● **Work required**: Going through the data below, copy out each line where the word "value" shows up.

Collected data
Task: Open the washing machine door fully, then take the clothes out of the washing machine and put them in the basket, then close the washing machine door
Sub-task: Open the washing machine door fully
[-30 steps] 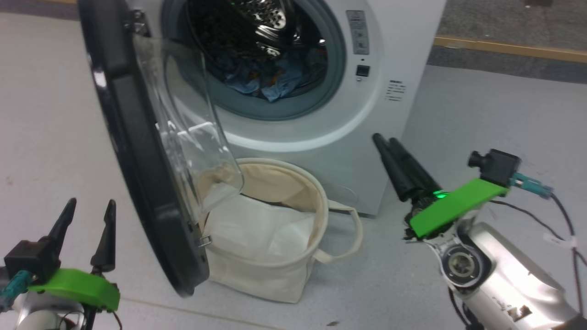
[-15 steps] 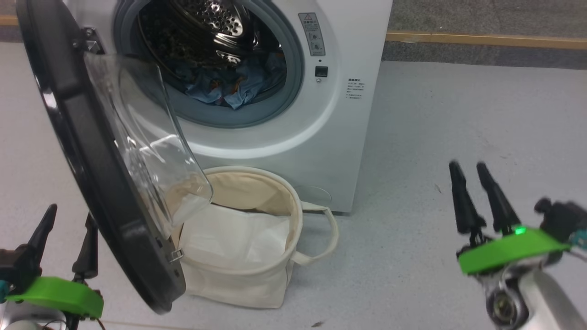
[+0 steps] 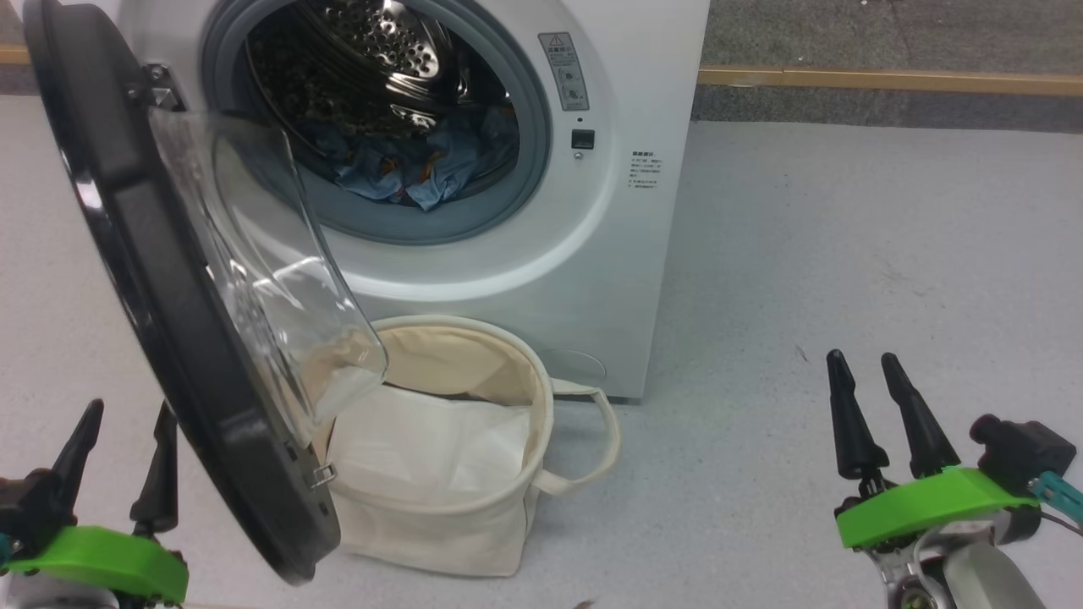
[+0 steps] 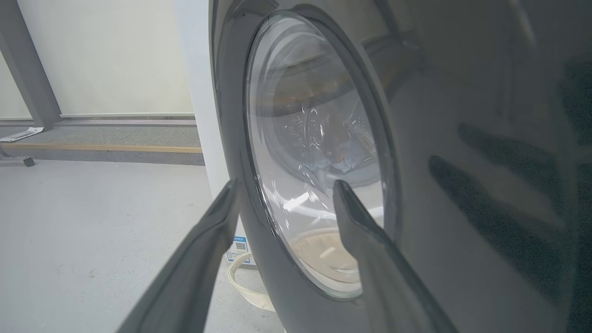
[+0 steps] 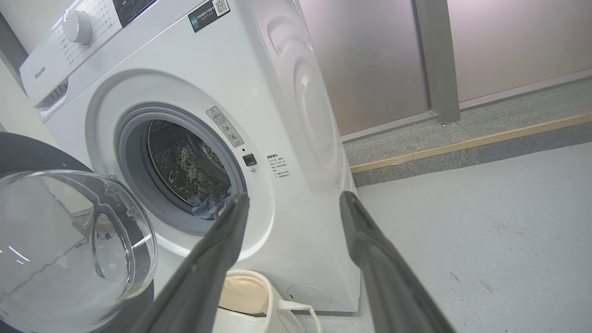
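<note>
The washing machine door [image 3: 161, 321] stands swung out, its glass bowl overhanging the basket [image 3: 457, 533] at the foot of the washing machine [image 3: 618, 254]. The blue, orange-flecked clothes [image 3: 406, 169] lie low in the drum. The left gripper [image 3: 127, 414] and right gripper [image 3: 863, 362] hover low, fingers spread wide, holding nothing. Unloading looks next: 1 gripper must reach past the rubber ring and pinch the fabric.

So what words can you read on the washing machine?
"Hisense": on the control panel of the washing machine.
Too small to read: the warning sticker beside the opening.
Too small to read: the small print below that sticker.
Too small to read: the black QR label.
Blurred: the blue sticker.
</note>
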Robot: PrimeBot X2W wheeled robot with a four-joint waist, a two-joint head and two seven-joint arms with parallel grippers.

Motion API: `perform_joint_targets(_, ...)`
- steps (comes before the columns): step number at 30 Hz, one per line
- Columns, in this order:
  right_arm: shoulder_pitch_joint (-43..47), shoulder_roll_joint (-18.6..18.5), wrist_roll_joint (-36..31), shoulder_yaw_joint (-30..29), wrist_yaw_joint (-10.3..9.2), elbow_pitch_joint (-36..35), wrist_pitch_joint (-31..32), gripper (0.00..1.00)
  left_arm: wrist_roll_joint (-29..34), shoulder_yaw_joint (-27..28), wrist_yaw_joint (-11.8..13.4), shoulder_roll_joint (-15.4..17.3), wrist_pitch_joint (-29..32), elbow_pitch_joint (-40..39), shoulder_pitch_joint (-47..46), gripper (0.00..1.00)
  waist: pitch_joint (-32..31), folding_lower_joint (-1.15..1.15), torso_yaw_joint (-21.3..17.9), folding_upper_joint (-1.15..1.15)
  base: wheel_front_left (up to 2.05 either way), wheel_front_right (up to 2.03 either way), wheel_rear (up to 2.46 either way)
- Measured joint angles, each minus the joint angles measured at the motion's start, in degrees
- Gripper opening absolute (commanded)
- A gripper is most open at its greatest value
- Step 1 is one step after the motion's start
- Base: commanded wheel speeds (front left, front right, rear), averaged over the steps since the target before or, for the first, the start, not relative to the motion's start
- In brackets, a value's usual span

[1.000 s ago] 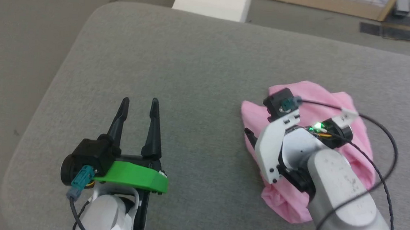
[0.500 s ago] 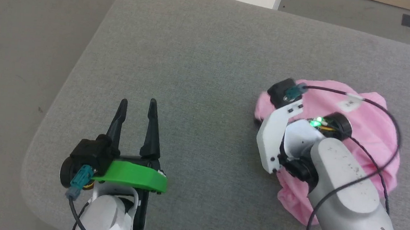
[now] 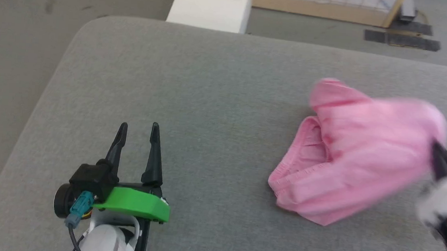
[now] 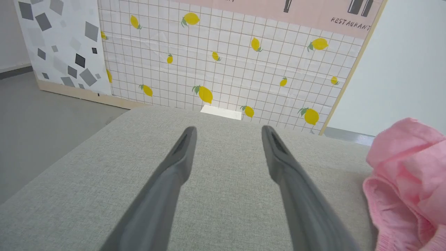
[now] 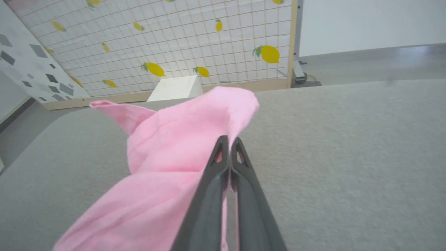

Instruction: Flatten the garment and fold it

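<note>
Right fingers (image 5: pixel 225 148): pressed together, pinching a fold of the shorts (image 3: pixel 357 152). In my right wrist view pink cloth shows in the slit between them, and a flap stands up past their tips. In the head view they sit at the right edge of the frame, dark and blurred, against the right end of the shorts.

Shorts: bunched, not flat, right of centre in the head view, on the grey bench (image 3: pixel 191 79). The right end is blurred and looks raised. The lower-left part lies on the bench, with a gathered, stitched edge curling open toward the left. One corner pokes up at the top of the heap. I can't tell whether that edge is waistband or leg hem.

Left fingers (image 3: pixel 153 136): spread wide, nothing between them, at the lower left of the head view, tips pointing up the frame. They are well apart from the shorts. In my left wrist view bare bench cloth lies between them, and the shorts show at the right edge.

Background: a white block (image 3: pixel 211 5) sits beyond the bench's far edge, top centre. A lemon-print panel (image 4: pixel 226 69) stands behind it. Grey floor (image 3: pixel 14 45) is at the left.
</note>
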Motion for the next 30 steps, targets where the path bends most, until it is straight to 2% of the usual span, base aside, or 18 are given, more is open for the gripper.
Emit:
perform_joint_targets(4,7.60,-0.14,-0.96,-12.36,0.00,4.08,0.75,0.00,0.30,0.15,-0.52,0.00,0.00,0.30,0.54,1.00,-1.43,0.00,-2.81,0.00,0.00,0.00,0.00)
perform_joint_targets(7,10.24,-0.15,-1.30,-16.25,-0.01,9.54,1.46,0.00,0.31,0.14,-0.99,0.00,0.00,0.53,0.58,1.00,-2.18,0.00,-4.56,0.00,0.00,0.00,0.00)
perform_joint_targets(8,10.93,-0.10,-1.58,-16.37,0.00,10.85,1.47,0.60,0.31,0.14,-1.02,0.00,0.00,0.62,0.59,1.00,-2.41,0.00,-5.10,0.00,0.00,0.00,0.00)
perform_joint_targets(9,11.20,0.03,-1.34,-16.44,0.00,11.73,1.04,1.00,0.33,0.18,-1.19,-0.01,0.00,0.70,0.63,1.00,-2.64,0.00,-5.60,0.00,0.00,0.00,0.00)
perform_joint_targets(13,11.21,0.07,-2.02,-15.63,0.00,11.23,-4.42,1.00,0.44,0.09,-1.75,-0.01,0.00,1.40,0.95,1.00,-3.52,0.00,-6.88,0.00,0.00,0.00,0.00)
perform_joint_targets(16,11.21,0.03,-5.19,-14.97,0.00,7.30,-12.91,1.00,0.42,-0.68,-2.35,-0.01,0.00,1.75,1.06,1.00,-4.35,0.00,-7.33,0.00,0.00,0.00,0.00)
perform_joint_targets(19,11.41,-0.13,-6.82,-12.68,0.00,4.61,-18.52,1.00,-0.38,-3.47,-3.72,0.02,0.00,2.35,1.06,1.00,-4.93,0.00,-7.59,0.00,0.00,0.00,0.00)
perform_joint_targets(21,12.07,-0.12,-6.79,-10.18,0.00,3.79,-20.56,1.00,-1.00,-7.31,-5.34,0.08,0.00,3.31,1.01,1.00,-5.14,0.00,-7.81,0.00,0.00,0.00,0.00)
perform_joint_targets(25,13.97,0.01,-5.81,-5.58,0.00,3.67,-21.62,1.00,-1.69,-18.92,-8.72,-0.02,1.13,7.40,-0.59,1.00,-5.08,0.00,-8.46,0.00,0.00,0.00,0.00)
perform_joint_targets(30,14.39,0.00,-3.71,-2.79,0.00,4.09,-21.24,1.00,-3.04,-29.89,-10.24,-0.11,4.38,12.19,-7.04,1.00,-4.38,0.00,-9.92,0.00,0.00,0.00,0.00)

● **Answer section**:
- A gripper is most open at its greatest value
- In brackets, a value's usual span

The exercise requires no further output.